Data Engineer, DSP Analytics
Amazon
DESCRIPTION
Do you enjoy diving deep into data, building data models and developing real-time and batch data pipelines which generate actionable insights? Are you looking for an opportunity to define end to end analytics roadmap, work with cross functional teams and leverage modern technologies and cloud solutions to develop analytics products. DSP Analytics team has an exciting opportunity for a Data Engineer to improve Amazon’s Delivery Service Partner (DSP) program through impactful data solutions.
The goal of Amazon’s DSP organization is to exceed the expectations of our customers by ensuring that their orders, no matter how large or small, are delivered as quickly, accurately, and cost effectively as possible. To meet this goal, Amazon is continually striving to innovate and provide best in class delivery experience through the introduction of pioneering new products and services in the last mile delivery space.
This person will play a key role in providing the end-to-end engineering solutions to support key business initiatives related to safety of drivers. If you are passionate about technologies, strongly biased to go deep to find insights and build scalable real time analytical platform, relentless in ensuring quality and reliability, and feel comfortable communicating with different levels of leadership, you are the candidate we are looking for!
You will develop new engineering patterns that leverage new cloud architectures, and will extend or migrate existing data pipelines to these architectures as needed. You will be responsible for designing and implementing complex data pipelines in Amazon's platform and other BI solutions to support the rapidly growing and dynamic business demand for data, and use it to deliver data-driven insights that will have an immediate impact on day-to-day decision-making at Amazon.
Key job responsibilities
• Lead and design complex data architectures, ensuring scalability, security, and alignment with business objectives
• Drive implementation of large-scale data pipelines and ETL processes using AWS technologies
• Identify and resolve system-wide data challenges, including performance bottlenecks and architectural deficiencies
• Establish data engineering best practices, including governance, security standards, and operational excellence
• Ensure data solutions are auditable, accessible, and maintainable across the organization
• Collaborate with cross-functional teams to deliver innovative data solutions
About the team
Attention Amazonians exploring new roles within our company! We've streamlined the process to ensure fair consideration for all internal candidates. If you're in the US or Canada, start by using the 'Request Informational' button at the top of the job listing to set up a meeting with the hiring manager. For those in other locations or if the Request Informational button is unavailable, please reach out directly to the hiring manager.

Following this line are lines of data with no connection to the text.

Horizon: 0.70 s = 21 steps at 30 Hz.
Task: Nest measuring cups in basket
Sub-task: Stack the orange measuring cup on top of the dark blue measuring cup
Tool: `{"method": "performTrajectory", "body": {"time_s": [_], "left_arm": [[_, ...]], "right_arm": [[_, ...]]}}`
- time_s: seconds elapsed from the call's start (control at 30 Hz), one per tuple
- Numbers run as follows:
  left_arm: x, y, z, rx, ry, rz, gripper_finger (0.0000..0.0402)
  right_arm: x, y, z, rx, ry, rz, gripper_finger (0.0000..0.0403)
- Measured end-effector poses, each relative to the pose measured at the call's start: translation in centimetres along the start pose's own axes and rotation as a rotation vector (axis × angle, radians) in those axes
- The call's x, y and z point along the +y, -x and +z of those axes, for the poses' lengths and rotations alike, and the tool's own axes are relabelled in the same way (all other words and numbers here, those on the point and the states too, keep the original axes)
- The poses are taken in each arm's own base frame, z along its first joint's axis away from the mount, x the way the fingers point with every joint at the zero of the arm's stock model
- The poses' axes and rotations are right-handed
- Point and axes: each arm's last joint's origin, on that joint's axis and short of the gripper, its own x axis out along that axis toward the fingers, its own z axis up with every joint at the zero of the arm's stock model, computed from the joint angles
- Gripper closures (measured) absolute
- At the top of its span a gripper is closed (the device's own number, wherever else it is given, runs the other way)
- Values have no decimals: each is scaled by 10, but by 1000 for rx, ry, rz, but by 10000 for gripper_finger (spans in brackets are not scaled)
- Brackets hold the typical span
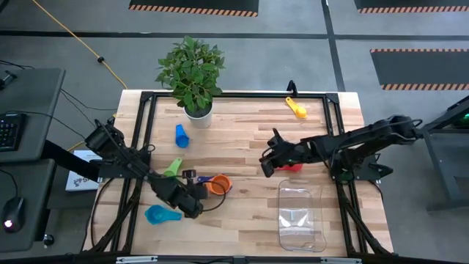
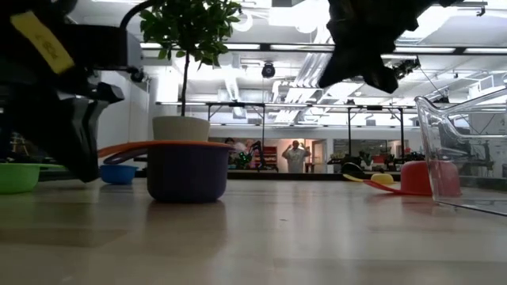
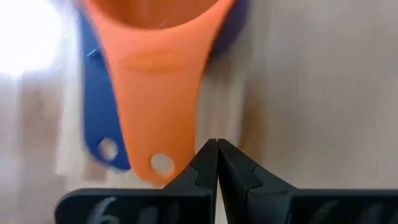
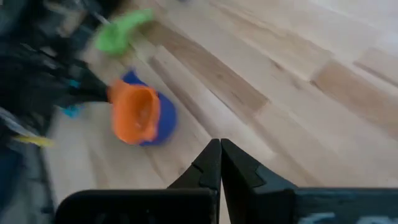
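The orange cup [image 1: 218, 183] sits nested in the dark blue cup [image 2: 186, 172], their handles stacked [image 3: 155, 93]. My left gripper [image 1: 193, 196] is shut, low at the table, right at the end of the orange handle. My right gripper [image 1: 270, 163] is shut and raised above the table, beside the red cup [image 1: 293, 167]. In its wrist view the right gripper [image 4: 219, 152] looks toward the nested pair [image 4: 140, 115]. The green cup [image 1: 173, 167], a blue cup [image 1: 182, 136], the light blue cup [image 1: 161, 214] and the yellow cup [image 1: 296, 108] lie apart on the table. The clear basket [image 1: 300, 218] stands near the right front. My left gripper [image 3: 217, 152] has its shut fingertips beside the hole end of the orange cup's handle [image 3: 163, 163], coming along the handle from its free end. Whether the tips touch the handle, I cannot tell. The cup stands upright inside the dark blue one on the table.
A white plant pot [image 1: 198, 114] with a leafy plant stands at the far edge, left of centre. A black frame [image 1: 139, 147] runs round the tabletop. Bare wood [image 1: 242, 139] lies between the two grippers and in front of the basket's left side.
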Motion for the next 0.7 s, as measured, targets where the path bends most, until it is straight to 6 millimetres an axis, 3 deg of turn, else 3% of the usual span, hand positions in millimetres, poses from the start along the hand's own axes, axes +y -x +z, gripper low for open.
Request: {"method": "performTrajectory", "body": {"time_s": [0.13,0.43,0.7], "left_arm": [[5,-1,2,-11,-19,42,401],[23,-8,9,19,-74,96,401],[37,-14,16,37,-112,114,401]], "right_arm": [[5,-18,-3,17,-114,42,403],[5,-97,-30,151,-264,65,403],[27,-151,-24,141,-256,19,403]]}}
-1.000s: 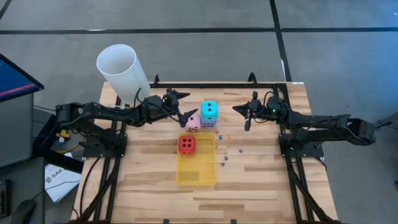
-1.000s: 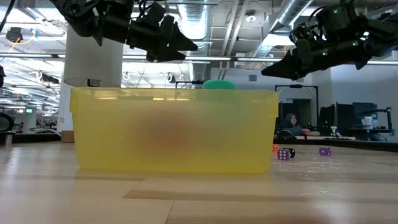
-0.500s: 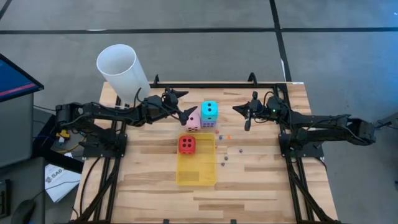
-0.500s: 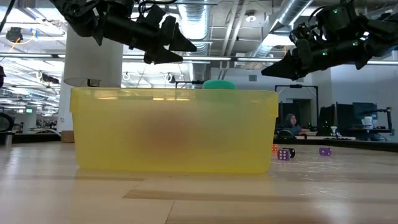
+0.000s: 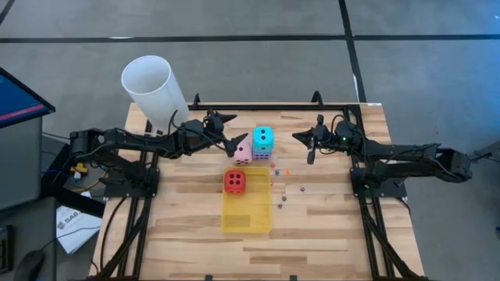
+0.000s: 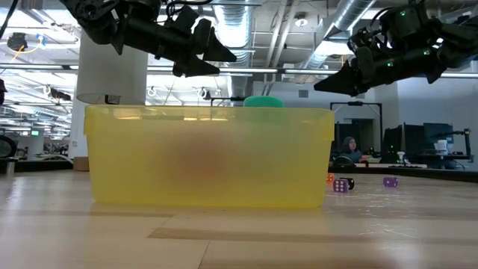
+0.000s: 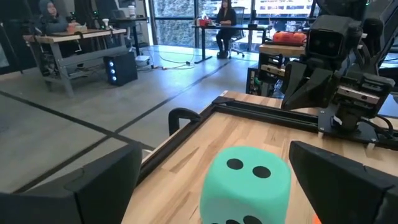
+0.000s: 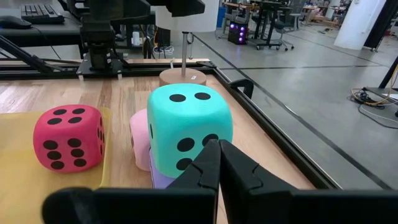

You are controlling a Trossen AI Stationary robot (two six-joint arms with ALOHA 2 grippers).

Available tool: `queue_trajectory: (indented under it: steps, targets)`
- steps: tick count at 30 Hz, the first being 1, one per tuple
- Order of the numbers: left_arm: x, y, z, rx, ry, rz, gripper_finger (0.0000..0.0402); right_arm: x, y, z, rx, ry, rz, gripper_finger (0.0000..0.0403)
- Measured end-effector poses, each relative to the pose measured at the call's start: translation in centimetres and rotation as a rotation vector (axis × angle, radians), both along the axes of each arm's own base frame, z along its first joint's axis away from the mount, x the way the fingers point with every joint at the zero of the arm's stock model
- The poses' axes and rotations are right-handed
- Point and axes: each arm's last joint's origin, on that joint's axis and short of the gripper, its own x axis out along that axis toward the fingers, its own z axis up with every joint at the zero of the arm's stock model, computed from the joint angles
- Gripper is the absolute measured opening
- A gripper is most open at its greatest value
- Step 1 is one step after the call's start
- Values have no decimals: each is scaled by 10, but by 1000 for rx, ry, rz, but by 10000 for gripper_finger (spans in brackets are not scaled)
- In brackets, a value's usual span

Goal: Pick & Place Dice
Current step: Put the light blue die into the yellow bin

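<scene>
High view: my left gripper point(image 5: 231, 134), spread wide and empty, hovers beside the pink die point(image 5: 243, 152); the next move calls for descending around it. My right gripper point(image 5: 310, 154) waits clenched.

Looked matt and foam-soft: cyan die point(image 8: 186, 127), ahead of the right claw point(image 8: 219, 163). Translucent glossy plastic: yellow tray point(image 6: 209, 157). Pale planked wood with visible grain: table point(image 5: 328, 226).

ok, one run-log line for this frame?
left gripper: open, above table beside pink die | right gripper: shut, empty, beside cyan die | red die: in yellow tray
</scene>
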Motion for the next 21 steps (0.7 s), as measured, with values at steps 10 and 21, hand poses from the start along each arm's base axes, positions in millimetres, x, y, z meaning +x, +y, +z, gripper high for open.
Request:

After making your Informational Request, allow seven days for a response from the hiring manager. You can check your status on Amazon Jobs or the internal transfer workflow portal, if available in your region. If your request is still under consideration after seven days, feel free to contact the hiring manager directly.
For more detailed information about the process, from pre-application to pre-offer stages, visit the Internal Candidate Resource on MyHR. This comprehensive guide provides FAQs and valuable guidance to support your internal transfer journey. Remember, this process is designed to make your transition as smooth as possible. If you have any questions along the way, don't hesitate to reach out to your HR partner. We're here to support your growth and development within Amazon.
We are the core Amazon DSP Business Intelligence team with the vision to enable data, insights and science driven decision-making. We have exceptionally talented and fun loving team members. In our team, you will have the opportunity to dive deep into complex business and data problems, drive large scale technical solutions and raise the bar for operational excellence. We love to share ideas and learning with each other. We are a relatively new team and do not carry legacy operational burden. We believe in promoting and using ideas to disrupt the status quo.